■ Task prompt
An exact transcription of all the data is required; the pictures are to be left out.

(Material provided Opens)

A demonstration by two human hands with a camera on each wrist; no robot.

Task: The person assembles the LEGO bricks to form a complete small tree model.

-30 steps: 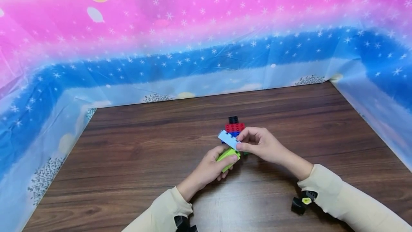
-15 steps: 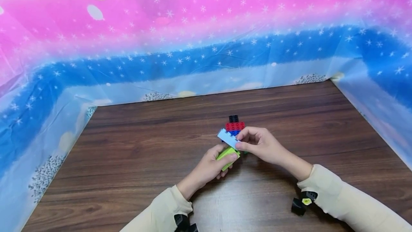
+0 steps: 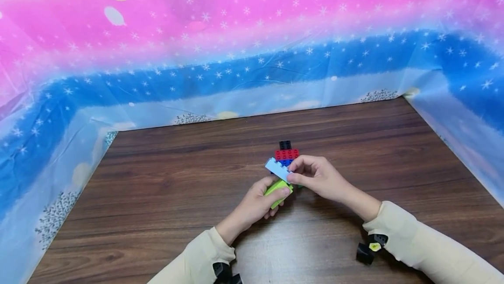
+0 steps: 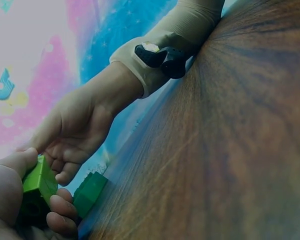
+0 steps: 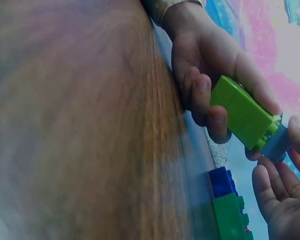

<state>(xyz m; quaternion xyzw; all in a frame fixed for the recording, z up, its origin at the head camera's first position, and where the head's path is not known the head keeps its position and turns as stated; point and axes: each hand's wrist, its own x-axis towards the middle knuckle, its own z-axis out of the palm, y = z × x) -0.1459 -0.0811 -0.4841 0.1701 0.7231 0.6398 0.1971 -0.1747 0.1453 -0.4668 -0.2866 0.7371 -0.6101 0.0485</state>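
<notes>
Hands (image 3: pixel 253 203) (image 3: pixel 320 179) grip one lime piece (image 3: pixel 277 192), one light-blue (image 3: pixel 277 170).

I have the left hand (image 3: pixel 252 204) curled in a grip, thumb (image 3: pixel 280 193) opposing its bent fingers (image 5: pixel 217 122). Just beside those fingertips, my right hand (image 3: pixel 326 180) pinches between thumb and fingers, its lower fingers (image 4: pixel 68 172) bent inward below the pinch. Behind the fingers, I see the left wrist (image 3: pixel 228 231) and right wrist (image 3: pixel 368 208) bare, the left forearm (image 3: pixel 193 260) and right forearm (image 3: pixel 441 240) slanting inward.
</notes>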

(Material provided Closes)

■ Expected answer
A demonstration by two human hands with a camera on each wrist; no robot.

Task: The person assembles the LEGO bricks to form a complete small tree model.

-30 steps: 
-15 steps: 
+0 steps: 
+0 steps: 
+0 steps: 

<state>(xyz m; quaternion xyzw; all in a frame fixed for the recording, z up, its origin at the head camera's first position, and where the head's path is not known the head keeps its position and turns as stated; point and axes: each hand's wrist, its own x-axis towards the middle knuckle, its own z-axis out of the palm, y = z × x) -0.1459 -0.0811 -0.4841 0.1701 0.7231 0.6398 0.1971 -0.1747 0.1453 -0.4668 -0.2866 0.7371 -0.6101 0.0485</state>
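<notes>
Hands (image 3: pixel 253 203) (image 3: pixel 320 179) grip one lime piece (image 3: pixel 277 192), one light-blue (image 3: pixel 277 170).

I have the left hand (image 3: pixel 252 204) curled in a grip, thumb (image 3: pixel 280 193) opposing its bent fingers (image 5: pixel 217 122). Just beside those fingertips, my right hand (image 3: pixel 326 180) pinches between thumb and fingers, its lower fingers (image 4: pixel 68 172) bent inward below the pinch. Behind the fingers, I see the left wrist (image 3: pixel 228 231) and right wrist (image 3: pixel 368 208) bare, the left forearm (image 3: pixel 193 260) and right forearm (image 3: pixel 441 240) slanting inward.
</notes>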

No part of the answer remains open.